There are 7 operators available:
!= "not equal"
< "less than"
<= "less than or equal"
== "equal"
> "greater than"
>= "greater than or equal"
[ ] "within a factor of"
Filtering the data
The expression data are derived from the hybridization intensities of 20 perfect-match and mismatch oligonucleotide probe pairs. Each expression level is a trimmed average difference (perfect-match minus mismatch). Lower average differences (lower hybridization signals) show more variability than moderate or high average differences. Using filtering , one can eliminate genes showing consistently low average differences from an analysis.
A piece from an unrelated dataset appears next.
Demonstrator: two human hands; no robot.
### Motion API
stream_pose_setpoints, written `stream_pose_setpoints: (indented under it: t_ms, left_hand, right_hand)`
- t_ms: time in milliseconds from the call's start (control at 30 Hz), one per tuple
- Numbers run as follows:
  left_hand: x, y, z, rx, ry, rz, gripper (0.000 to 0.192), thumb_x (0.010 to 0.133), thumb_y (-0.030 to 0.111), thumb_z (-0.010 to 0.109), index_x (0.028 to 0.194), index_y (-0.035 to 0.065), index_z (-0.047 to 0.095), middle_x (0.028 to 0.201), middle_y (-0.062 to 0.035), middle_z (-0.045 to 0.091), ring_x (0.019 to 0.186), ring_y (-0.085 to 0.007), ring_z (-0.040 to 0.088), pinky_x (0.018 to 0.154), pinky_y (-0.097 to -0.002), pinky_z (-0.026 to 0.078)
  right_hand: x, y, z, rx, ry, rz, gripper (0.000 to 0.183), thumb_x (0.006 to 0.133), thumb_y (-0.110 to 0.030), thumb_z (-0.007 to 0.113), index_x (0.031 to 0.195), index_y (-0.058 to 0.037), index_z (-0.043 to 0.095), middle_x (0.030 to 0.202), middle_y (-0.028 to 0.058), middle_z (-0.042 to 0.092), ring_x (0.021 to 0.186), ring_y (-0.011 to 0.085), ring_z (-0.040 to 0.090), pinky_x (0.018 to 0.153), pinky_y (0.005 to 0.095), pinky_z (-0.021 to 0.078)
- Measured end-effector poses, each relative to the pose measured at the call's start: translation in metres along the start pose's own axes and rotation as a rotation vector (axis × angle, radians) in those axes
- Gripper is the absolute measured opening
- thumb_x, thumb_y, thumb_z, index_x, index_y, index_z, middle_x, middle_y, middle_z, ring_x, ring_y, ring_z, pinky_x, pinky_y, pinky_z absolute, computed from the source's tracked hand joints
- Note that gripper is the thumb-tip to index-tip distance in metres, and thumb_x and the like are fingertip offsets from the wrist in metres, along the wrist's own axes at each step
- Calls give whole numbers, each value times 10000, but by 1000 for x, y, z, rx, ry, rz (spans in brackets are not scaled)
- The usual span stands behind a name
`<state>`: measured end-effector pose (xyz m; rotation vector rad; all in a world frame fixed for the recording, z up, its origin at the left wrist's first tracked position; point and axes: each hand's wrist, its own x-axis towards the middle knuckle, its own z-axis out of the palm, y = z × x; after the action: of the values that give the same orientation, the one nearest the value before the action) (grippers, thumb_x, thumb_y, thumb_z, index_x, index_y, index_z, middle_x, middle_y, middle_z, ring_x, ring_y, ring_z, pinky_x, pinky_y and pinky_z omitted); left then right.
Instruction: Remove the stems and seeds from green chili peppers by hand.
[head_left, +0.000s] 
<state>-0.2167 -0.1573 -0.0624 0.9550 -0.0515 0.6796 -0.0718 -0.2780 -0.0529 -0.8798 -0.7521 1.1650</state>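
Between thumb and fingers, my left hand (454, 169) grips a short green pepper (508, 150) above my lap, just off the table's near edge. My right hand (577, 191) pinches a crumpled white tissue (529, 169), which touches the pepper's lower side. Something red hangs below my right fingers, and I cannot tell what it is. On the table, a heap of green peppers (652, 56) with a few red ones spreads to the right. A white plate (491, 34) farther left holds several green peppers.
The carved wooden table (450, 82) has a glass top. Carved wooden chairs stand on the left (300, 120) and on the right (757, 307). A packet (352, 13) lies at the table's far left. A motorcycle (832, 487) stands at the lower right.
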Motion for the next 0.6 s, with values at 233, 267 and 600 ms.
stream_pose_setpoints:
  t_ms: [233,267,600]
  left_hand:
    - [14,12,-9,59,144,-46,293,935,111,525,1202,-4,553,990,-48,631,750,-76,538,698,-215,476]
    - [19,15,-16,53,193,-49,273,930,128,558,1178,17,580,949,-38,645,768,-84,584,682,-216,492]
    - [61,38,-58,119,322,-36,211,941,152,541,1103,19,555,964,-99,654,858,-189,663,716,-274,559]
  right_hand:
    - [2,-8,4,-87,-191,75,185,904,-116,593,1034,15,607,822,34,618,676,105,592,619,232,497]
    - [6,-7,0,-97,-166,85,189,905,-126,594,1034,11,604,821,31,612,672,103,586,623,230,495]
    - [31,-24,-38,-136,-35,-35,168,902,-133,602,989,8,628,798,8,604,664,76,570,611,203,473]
Also, many genes show very little or no change in expression levels in the data set. Using filtering, one can eliminate these genes from consideration.Filtering works like this: Each gene is evaluated based on the filtering criteria and either it is eliminated from the analysis or it is retained. For each gene, the filter finds the maximum and minimum expression values and calculates a difference and a ratio:
difference = maximum - minimum
ratio = maximum / minimum
If either of these values is less than the values entered in the filtering options, the gene is rejected. In the analyses published in the SCIENCE paper, we filtered with difference = 100 and ratio = 3.
Sorting the output
There are three methods available to sort the genes that will appear in the output of a Boolean query. The "maximum overall fold difference" method sorts the genes by the ratio of the maximum expression value to he minimum expression value. The "fold difference between" method allows you to select specific experiments (from the pull-down menus) to determine the sorting ratio. Lastly, the "expression in experiment" method sorts the genes by their expression level in a user-specified experiment.